• _The task_:
Consider the data that follows and state how many lines contain the string "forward", using the number alone.

[Entries taken from a collection]

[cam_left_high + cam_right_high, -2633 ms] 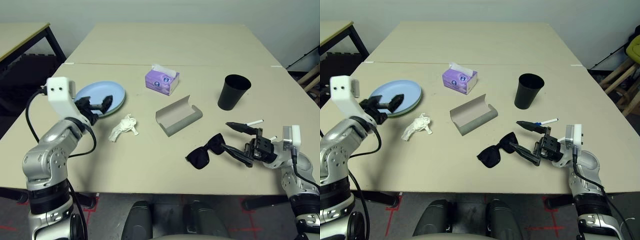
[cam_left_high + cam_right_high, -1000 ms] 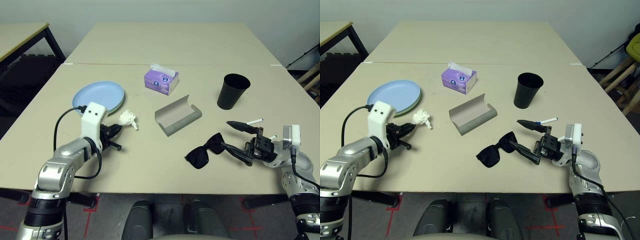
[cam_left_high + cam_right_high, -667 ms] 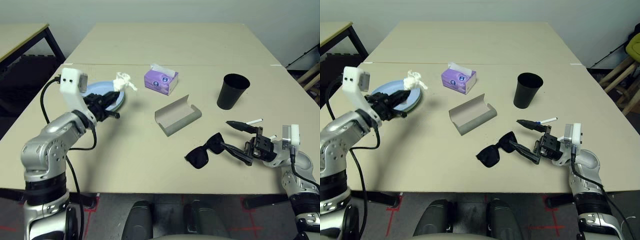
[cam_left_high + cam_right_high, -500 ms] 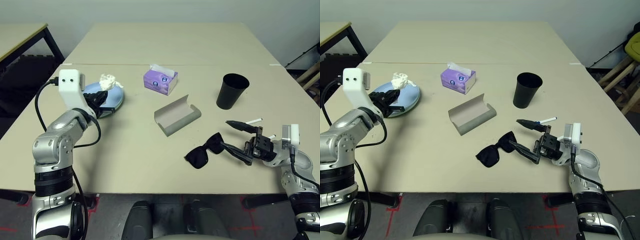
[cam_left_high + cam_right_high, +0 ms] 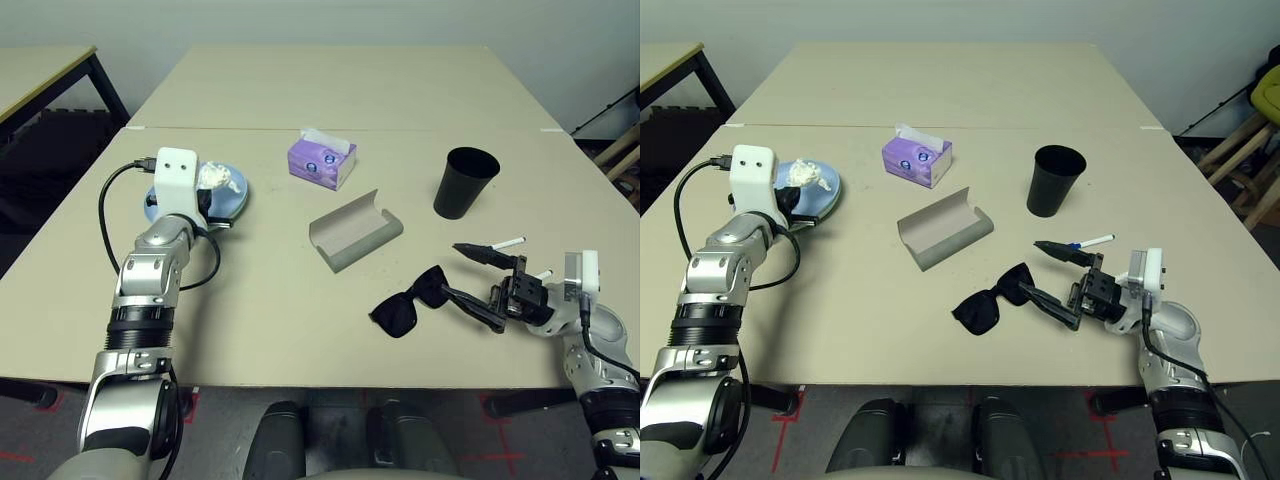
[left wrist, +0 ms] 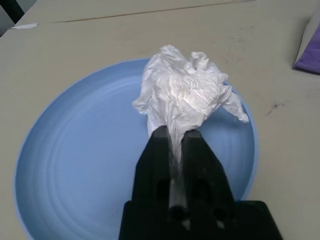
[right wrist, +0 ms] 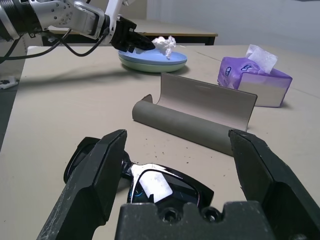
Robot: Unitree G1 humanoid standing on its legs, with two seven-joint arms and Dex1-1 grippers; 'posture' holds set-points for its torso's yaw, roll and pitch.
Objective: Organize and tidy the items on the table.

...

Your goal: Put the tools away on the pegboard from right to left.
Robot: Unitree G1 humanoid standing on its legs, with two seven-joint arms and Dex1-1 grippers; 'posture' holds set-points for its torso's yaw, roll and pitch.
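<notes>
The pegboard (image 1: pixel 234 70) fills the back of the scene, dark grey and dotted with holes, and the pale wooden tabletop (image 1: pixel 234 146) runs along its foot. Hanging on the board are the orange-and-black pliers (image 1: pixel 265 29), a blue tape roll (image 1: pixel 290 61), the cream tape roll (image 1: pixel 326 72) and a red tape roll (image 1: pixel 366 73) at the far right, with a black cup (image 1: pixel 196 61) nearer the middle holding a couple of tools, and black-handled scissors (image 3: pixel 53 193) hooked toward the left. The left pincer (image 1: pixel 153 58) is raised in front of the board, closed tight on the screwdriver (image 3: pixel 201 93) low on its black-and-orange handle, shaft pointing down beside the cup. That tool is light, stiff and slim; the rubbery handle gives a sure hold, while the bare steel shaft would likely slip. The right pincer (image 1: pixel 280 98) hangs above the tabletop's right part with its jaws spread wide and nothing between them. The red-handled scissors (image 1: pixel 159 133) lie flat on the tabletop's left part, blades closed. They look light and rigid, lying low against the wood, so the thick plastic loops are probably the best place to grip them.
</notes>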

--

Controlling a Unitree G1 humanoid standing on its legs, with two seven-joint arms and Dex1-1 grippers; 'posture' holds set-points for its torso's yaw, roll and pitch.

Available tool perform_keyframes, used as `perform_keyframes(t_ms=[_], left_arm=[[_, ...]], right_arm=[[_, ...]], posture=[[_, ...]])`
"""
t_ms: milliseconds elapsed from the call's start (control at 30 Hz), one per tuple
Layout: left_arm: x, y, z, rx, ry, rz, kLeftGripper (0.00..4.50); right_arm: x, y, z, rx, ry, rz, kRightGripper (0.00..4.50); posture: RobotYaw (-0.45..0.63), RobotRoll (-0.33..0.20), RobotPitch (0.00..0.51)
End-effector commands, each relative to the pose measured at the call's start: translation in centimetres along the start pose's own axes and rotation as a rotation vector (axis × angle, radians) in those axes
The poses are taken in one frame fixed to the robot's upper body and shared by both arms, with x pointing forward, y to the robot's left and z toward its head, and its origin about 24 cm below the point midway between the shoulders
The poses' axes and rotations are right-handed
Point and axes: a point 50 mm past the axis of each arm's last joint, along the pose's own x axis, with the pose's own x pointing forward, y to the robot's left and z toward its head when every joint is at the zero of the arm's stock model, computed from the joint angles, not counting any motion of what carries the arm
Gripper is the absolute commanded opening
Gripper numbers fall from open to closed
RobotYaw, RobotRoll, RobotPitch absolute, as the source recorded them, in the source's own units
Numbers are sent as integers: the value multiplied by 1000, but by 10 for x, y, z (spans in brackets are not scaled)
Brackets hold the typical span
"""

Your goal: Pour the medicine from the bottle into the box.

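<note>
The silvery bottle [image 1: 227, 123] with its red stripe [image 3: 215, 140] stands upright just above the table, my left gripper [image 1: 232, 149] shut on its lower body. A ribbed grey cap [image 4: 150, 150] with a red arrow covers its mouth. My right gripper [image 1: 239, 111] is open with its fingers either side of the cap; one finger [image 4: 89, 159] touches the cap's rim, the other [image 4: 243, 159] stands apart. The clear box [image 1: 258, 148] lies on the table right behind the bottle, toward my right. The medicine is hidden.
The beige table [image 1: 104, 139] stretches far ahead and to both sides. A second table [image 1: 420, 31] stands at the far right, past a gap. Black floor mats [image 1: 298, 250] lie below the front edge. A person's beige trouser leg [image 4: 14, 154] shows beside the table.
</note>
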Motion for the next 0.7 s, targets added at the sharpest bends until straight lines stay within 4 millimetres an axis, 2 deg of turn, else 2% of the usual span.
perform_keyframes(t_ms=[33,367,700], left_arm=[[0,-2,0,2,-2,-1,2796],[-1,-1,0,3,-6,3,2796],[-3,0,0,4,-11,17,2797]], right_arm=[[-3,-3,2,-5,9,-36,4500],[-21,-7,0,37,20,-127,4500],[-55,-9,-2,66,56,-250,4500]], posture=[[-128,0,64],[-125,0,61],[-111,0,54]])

• _Solution_:
2